Traditional stats methods often fall short on complex patterns, so machine learning steps in. This guide walks you through four battle-tested Python libraries: ADTK, TSFresh, Luminos, and PyOD. You'll get installation steps, core concepts, code snippets, and tips for production use. All examples use synthetic data for reproducibility, but they scale to real datasets.
We'll use a sample dataset: daily sales with injected anomalies. Grab the notebooks from [this GitHub repo](https://github.com/philiphendren/time-series-anomaly-detection-python) to follow along.
## Getting Started: Setup and Data Prep
First, install dependencies. Use a virtual environment:
```bash
pip install pandas numpy matplotlib scikit-learn adtk tsfresh luminos pyod
```
Load and visualize data:
```python
import pandas as pd
import numpy as np
import matplotlib.pyplot as plt
from datetime import datetime
dates = pd.date_range('2020-01-01', periods=1000, freq='D')
data = pd.DataFrame({
'timestamp': dates,
'value': 100 + np.cumsum(np.random.randn(1000) * 0.1) + np.sin(np.arange(1000) / 30) * 10
}, index=dates)
# Inject anomalies
anomaly_indices = [100, 200, 500]
data.iloc[anomaly_indices, 1] += 50
plt.plot(data.index, data['value'])
plt.title('Sample Time Series with Anomalies')
plt.show()
```
This creates a trending, seasonal series with point anomalies. Now, dive into each toolkit.

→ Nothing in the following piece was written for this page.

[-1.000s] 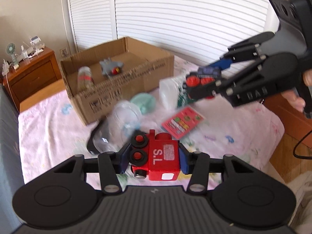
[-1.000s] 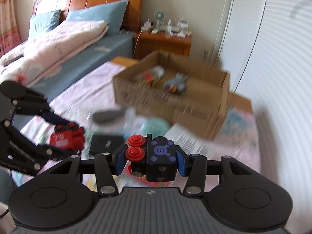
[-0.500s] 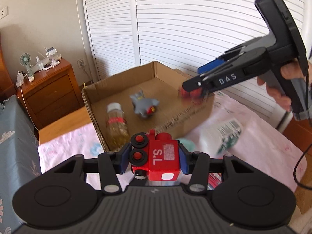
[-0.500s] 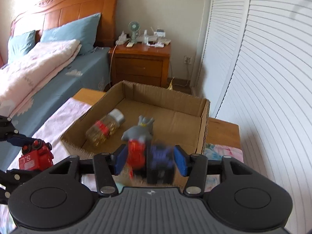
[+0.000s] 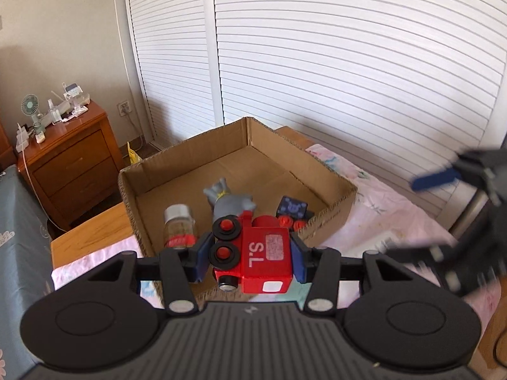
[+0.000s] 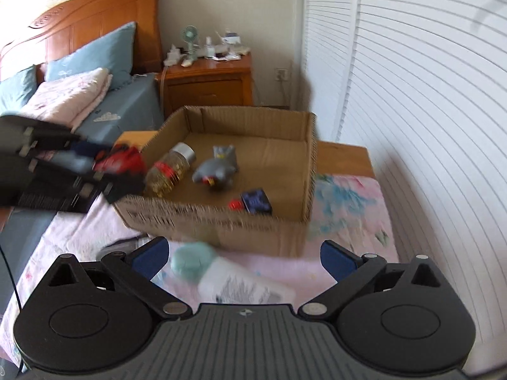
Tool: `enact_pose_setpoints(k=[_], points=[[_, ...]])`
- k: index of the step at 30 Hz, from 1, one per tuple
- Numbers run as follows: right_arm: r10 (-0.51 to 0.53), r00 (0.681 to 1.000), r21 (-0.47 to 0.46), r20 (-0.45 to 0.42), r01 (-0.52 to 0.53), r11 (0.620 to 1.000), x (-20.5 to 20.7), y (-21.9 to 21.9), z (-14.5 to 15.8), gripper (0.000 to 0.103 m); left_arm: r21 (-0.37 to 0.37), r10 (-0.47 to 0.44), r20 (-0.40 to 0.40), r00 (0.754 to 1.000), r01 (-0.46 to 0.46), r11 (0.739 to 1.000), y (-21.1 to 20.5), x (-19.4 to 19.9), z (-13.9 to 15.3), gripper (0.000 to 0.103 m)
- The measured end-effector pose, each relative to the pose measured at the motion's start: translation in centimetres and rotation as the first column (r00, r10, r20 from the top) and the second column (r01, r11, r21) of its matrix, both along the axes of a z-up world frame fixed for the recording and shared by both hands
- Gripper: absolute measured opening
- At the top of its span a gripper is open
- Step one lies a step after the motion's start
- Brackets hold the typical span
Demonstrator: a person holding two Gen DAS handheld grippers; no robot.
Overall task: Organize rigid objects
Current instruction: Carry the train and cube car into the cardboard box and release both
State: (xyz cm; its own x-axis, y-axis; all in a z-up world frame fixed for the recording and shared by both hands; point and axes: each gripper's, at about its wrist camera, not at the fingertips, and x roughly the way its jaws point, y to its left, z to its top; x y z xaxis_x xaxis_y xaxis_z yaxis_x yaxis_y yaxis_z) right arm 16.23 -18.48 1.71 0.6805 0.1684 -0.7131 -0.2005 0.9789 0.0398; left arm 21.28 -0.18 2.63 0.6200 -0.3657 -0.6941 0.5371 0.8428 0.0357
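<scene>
Left gripper (image 5: pixel 250 253) fingers clenched on red toy train (image 5: pixel 259 253) over cardboard box (image 5: pixel 329 212); right gripper (image 6: pixel 244 255) fingers opening, empty; stiff, light, best pinched on flat sides.

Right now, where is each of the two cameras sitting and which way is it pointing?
Left wrist: rides the left hand-held gripper, angled down past its own fingers, shut on the red toy train, into the cardboard box; the right hand-held gripper blurs past at right.
Right wrist: rides the right hand-held gripper, jaws opening with nothing between them, facing the box from the pink sheet.
Shared: box, jar, grey figure, blue block toy, nightstand.
</scene>
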Motion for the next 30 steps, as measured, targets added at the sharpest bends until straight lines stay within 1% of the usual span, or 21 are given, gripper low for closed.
enact_pose_setpoints(k=[3,6,9,11,14,19,20,21,22,23,24,25,30], points=[[-0.036,0.999,-0.01,0.005,0.036,0.999,-1.6,-0.2,-0.3,0.103,0.009,0.001,0.003,1.0,-0.001,1.0,-0.9,1.7,0.4,0.048],[-0.076,0.997,0.016,0.0,0.076,0.997,-2.6,-0.8,-0.8,0.103,0.015,0.004,-0.002,1.0,-0.004,1.0,-1.9,4.0,0.7,0.048],[-0.109,0.994,0.024,0.003,0.109,0.994,-3.0,-1.3,-1.3,0.103,0.026,0.009,0.001,1.0,-0.009,1.0,-3.2,6.5,0.9,0.048],[-0.128,0.992,0.013,-0.002,0.128,0.992,-3.1,-1.6,-1.5,0.103,0.018,0.008,-0.012,1.0,-0.008,1.0,-3.9,8.2,0.9,0.048],[-0.139,0.99,-0.002,0.005,0.139,0.99,-3.2,-2.1,-1.6,0.103,0.029,0.006,-0.02,1.0,-0.006,1.0,-5.6,10.5,0.8,0.048],[-0.149,0.989,0.006,0.002,0.149,0.989,-3.4,-2.6,-1.7,0.103,0.045,0.019,-0.034,0.999,-0.018,0.999,-7.8,13.7,0.0,0.049],[-0.151,0.989,0.007,0.001,0.151,0.988,-3.4,-2.7,-1.7,0.103,0.048,0.033,-0.022,0.999,-0.031,0.998,-8.2,14.2,-0.1,0.051],[-0.155,0.988,0.007,-0.001,0.155,0.988,-3.3,-2.7,-1.8,0.103,0.052,0.042,-0.005,0.999,-0.042,0.998,-8.5,14.5,-0.1,0.057],[-0.156,0.988,0.006,-0.003,0.156,0.988,-3.3,-2.8,-1.9,0.103,0.059,0.046,0.008,0.999,-0.047,0.997,-8.7,14.8,-0.2,0.078],[-0.154,0.988,0.005,-0.002,0.154,0.988,-3.4,-2.8,-1.9,0.103,0.061,0.047,0.02,0.999,-0.048,0.997,-8.9,14.8,-0.2,0.096],[-0.148,0.989,0.005,-0.002,0.148,0.989,-3.4,-2.7,-1.9,0.103,0.054,0.048,0.035,0.998,-0.05,0.997,-8.9,14.6,-0.2,0.098],[-0.143,0.99,0.004,-0.001,0.143,0.99,-3.5,-2.7,-1.9,0.103,0.045,0.048,0.041,0.998,-0.05,0.998,-8.8,14.5,-0.1,0.099],[-0.126,0.992,0.001,0.008,0.126,0.992,-3.9,-2.2,-1.6,0.103,0.027,0.055,0.019,0.998,-0.055,0.998,-7.8,13.1,0.4,0.099]])
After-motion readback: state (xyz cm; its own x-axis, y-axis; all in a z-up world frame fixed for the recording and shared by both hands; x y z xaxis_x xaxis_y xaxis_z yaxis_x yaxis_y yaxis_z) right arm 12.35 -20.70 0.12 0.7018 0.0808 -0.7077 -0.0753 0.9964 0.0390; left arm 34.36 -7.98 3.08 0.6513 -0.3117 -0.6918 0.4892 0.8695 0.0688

## ADTK: Specialized for Time Series Anomalies
[ADTK](https://github.com/arundo/adtk) (Anomaly Detection Toolkit) shines for univariate and multivariate time series. It offers detectors, transformers, and aggregators to build custom pipelines.
### Key Components
- **Detectors**: Threshold, outliers, seasonal, level shift, etc.
- **Transformers**: Clean data, decompose trends/seasonality.
- **Validators**: Measure contamination levels.
### Step-by-Step Implementation
1. **Prep data**: Convert to ADTK format (DataFrame with DatetimeIndex).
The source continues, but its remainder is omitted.